### Your assignment:
The response should repeat word for word every line below from the one with "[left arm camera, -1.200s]" to the one with "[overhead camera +", inclusive, and nothing else; leave pictures out.

### Data provided:
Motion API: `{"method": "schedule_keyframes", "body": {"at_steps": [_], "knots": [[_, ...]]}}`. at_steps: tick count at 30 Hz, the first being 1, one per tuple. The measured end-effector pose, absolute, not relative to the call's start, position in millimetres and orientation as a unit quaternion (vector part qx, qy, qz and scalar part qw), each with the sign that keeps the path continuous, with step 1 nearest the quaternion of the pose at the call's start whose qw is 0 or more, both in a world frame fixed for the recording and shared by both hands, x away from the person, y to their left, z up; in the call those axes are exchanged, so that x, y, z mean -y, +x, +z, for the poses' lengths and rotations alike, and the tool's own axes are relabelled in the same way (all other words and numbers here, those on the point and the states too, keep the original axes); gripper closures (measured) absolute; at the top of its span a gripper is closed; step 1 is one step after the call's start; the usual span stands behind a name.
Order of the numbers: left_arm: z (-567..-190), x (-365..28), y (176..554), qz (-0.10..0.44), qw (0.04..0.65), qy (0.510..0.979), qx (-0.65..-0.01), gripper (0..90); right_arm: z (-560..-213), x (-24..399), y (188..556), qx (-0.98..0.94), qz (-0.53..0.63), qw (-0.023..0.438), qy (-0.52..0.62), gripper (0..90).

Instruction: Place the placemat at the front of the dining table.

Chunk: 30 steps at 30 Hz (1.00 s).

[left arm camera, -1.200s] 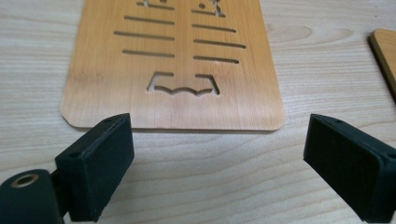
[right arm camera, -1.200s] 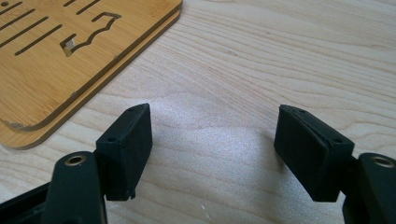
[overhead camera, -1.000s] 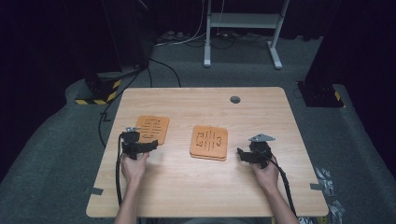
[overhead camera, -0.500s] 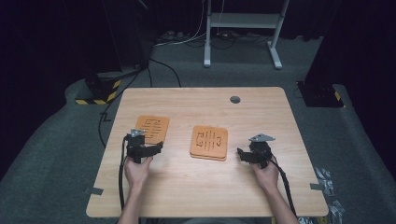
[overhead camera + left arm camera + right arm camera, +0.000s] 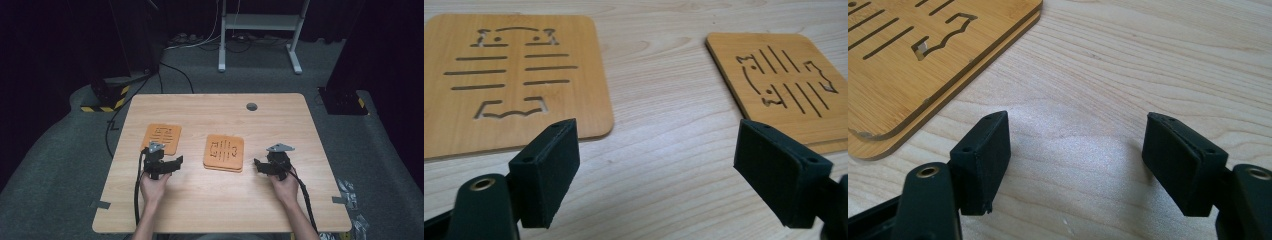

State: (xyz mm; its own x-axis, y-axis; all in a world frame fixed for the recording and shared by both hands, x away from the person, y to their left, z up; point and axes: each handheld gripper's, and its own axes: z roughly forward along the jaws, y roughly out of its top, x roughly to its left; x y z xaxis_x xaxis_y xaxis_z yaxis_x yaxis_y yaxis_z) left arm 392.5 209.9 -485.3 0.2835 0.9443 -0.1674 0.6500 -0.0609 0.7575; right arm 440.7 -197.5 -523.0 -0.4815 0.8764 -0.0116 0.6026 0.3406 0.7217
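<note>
A pale wooden table (image 5: 220,200) is standing on grey carpet (image 5: 60,165) in a dark room, and a person is sitting at its near edge with 1 pair of tongs in each hand.

The left tongs (image 5: 172,162) are hovering low over the wood with their 2 black jaws spread wide and nothing between them. Just ahead of them and slightly to their left, a single orange mat (image 5: 161,138) with cut-out slots is lying flat on the table; in the left gripper view its near corner (image 5: 519,75) is sitting just beyond the left jaw. Ahead and to their right, a stack of 2 orange mats (image 5: 224,152) is lying, the upper mat resting squarely on the lower one.

The right tongs (image 5: 260,165) are also being held released, jaws wide apart over bare wood. The stack is lying just beside them on their left; in the right gripper view its layered edge (image 5: 913,65) is showing 2 boards, one on top of the other, near the left jaw but not touching it.

Far ahead of both tongs, a small round grey cap (image 5: 251,106) is sitting in the tabletop near the back edge. Beyond the table, a white metal stand (image 5: 260,30) and loose cables (image 5: 200,42) are resting on the carpet. A block with yellow and black stripes (image 5: 107,97) is sitting off to the far left, another dark one (image 5: 342,100) off to the far right.
</note>
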Motion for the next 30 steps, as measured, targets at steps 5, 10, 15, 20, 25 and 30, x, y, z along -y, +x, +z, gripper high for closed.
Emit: {"method": "schedule_keyframes", "body": {"at_steps": [5,10,15,20,25,30], "knots": [[-484,-202,388,0.193,0.385,0.71,-0.558,18.9,-523,197,440,-0.793,0.335,0.204,0.467,27.0],[-483,-197,385,0.192,0.394,0.71,-0.551,19.8,-523,197,440,-0.792,0.335,0.204,0.467,27.0],[-482,-192,379,0.193,0.401,0.712,-0.543,20.8,-523,197,440,-0.792,0.335,0.204,0.467,27.0],[-485,-187,374,0.193,0.4,0.72,-0.534,21.9,-523,197,440,-0.793,0.335,0.204,0.467,27.0],[-482,-183,369,0.198,0.405,0.723,-0.524,22.8,-523,197,440,-0.792,0.335,0.204,0.467,27.0],[-483,-175,364,0.196,0.409,0.729,-0.513,23.5,-523,197,440,-0.792,0.335,0.204,0.468,27.0]]}}
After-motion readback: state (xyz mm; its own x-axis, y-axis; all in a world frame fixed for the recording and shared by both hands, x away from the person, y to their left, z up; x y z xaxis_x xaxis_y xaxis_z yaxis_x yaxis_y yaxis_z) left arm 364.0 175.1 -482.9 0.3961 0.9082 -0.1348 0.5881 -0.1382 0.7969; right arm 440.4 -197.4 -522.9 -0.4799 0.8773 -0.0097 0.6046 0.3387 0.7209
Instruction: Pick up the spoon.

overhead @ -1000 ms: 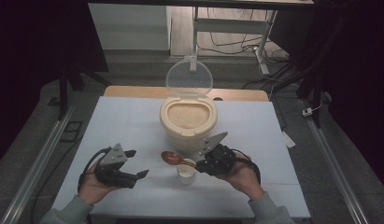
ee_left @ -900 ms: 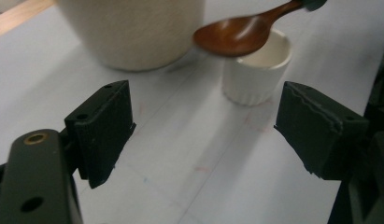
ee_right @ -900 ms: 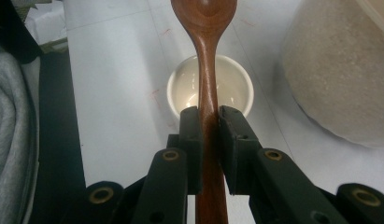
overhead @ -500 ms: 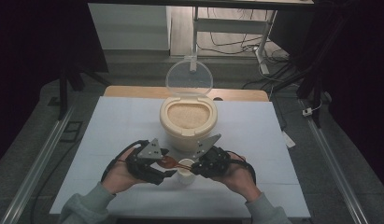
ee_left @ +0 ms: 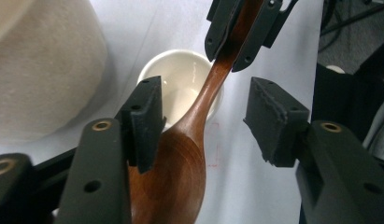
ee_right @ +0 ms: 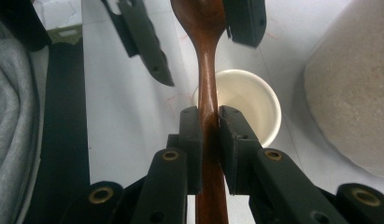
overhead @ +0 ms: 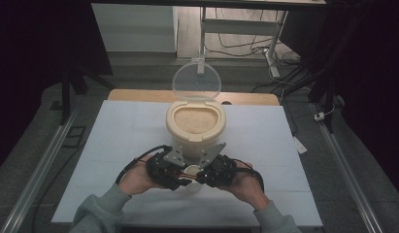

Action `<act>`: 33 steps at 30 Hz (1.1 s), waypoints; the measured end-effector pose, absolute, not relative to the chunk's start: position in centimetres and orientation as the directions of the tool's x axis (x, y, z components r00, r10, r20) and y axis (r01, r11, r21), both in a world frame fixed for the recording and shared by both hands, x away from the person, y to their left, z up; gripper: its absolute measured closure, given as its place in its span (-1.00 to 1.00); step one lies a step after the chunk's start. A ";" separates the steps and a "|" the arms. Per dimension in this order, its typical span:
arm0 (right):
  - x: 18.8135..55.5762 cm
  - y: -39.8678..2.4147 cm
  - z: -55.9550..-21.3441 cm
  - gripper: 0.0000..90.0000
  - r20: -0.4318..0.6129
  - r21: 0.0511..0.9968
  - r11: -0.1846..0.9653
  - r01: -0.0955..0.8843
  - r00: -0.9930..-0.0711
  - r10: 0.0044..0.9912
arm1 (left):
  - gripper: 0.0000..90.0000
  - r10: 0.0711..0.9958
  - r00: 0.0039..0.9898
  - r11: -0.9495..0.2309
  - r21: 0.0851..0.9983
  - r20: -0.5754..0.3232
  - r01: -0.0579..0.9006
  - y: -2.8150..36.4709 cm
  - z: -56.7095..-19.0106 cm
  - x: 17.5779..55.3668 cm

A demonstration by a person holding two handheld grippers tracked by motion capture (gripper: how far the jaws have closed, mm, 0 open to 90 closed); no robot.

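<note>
Left hand-held gripper (ee_left: 203, 121): jaws spread, straddling the bowl of the brown wooden spoon (ee_left: 180, 163) without clamping it. Right hand-held gripper (ee_right: 209, 140): clamped on the spoon's handle. Small white round cup (ee_right: 248, 105) sits on the white surface (overhead: 284, 145) beneath, between both.

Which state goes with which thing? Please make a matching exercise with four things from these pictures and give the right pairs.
Things:
1. spoon
2. cup
3. left gripper
4. rice bin

States:
A. open, jaws on both sides of the spoon's bowl
B. empty, on the table under the spoon
C. lid up, full of rice
D. clamped at the handle by the right gripper

Pairs: 1-D, 2-B, 3-A, 4-C
</note>
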State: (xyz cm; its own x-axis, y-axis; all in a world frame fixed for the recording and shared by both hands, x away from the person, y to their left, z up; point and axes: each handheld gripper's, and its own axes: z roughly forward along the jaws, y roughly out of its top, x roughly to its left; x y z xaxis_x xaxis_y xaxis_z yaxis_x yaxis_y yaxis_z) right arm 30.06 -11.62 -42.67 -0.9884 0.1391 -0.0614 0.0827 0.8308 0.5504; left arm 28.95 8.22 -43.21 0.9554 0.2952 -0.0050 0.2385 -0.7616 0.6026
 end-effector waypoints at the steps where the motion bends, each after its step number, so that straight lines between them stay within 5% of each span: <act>1: 30.0 -11.6 -42.7 0.77 -0.067 0.547 0.833 0.078 -0.988 0.136 | 0.07 0.293 0.956 -0.765 0.598 -0.009 0.240 8.2 -43.3 29.0; 15: 29.0 -11.2 -42.7 0.76 -0.135 0.537 0.842 -0.056 -0.991 0.020 | 0.62 0.205 0.977 -0.821 0.533 -0.057 0.204 7.5 -44.6 29.2; 24: 28.6 -11.0 -43.3 0.76 -0.126 0.503 0.859 -0.095 -0.991 -0.036 | 0.74 0.170 0.981 -0.834 0.516 -0.098 0.196 7.0 -45.4 29.0; 29: 29.2 -11.6 -43.1 0.69 -0.122 0.564 0.824 -0.054 -0.992 0.018 | 0.75 0.190 0.978 -0.824 0.529 -0.082 0.204 7.3 -45.2 29.1; 33: 30.0 -13.0 -42.2 0.43 -0.113 0.662 0.749 0.040 -0.982 0.152 | 0.75 0.227 0.972 -0.808 0.547 -0.057 0.221 7.7 -45.0 29.2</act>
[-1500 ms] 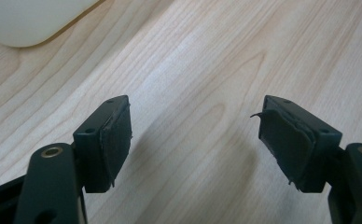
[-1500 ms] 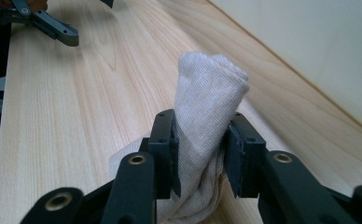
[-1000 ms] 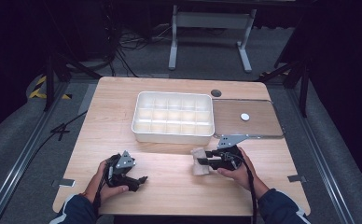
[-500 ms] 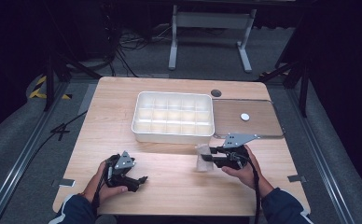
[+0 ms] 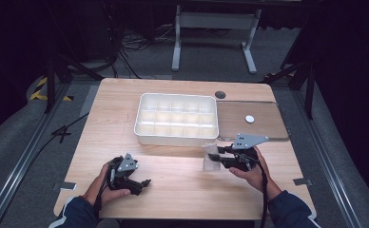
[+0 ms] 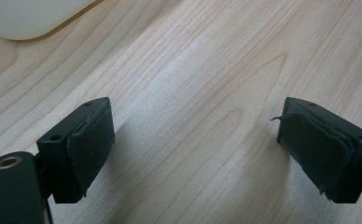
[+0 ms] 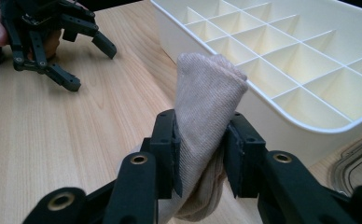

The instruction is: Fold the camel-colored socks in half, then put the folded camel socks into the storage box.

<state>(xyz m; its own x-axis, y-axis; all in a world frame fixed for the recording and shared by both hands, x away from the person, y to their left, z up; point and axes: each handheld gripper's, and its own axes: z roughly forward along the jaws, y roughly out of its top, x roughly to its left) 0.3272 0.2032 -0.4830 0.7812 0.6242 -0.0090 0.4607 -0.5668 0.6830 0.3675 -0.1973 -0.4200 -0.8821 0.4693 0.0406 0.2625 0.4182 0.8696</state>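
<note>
1. In the lower right of the high view, the right gripper (image 5: 214, 156) is pinching a folded beige sock (image 5: 209, 160) just in front of the white divided tray (image 5: 177, 137); the step in hand looks like carrying the sock toward a compartment.
2. In the right gripper view, the gripper's black pads (image 7: 170, 149) are pressing into the sock (image 7: 206, 107) from both sides, with its rounded end sticking up above them and the tray (image 7: 281, 60) close behind it at the upper right.
3. The next move is probably calling for a lift over the tray's near wall and a lowering into one empty cell.
4. In the lower left of the high view, the left gripper (image 5: 142, 185) is resting near the desk (image 5: 182, 190), well apart from the sock; its jaws have just been opening and are standing wide, with nothing but bare wood between them in the left gripper view.
</note>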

### Task response:
[left arm camera, -1.200s] 
[right arm camera, -1.200s] 
[overhead camera, -1.000s] 
[overhead camera, -0.500s] 
[overhead camera + left arm camera + right arm camera, +0.000s] 

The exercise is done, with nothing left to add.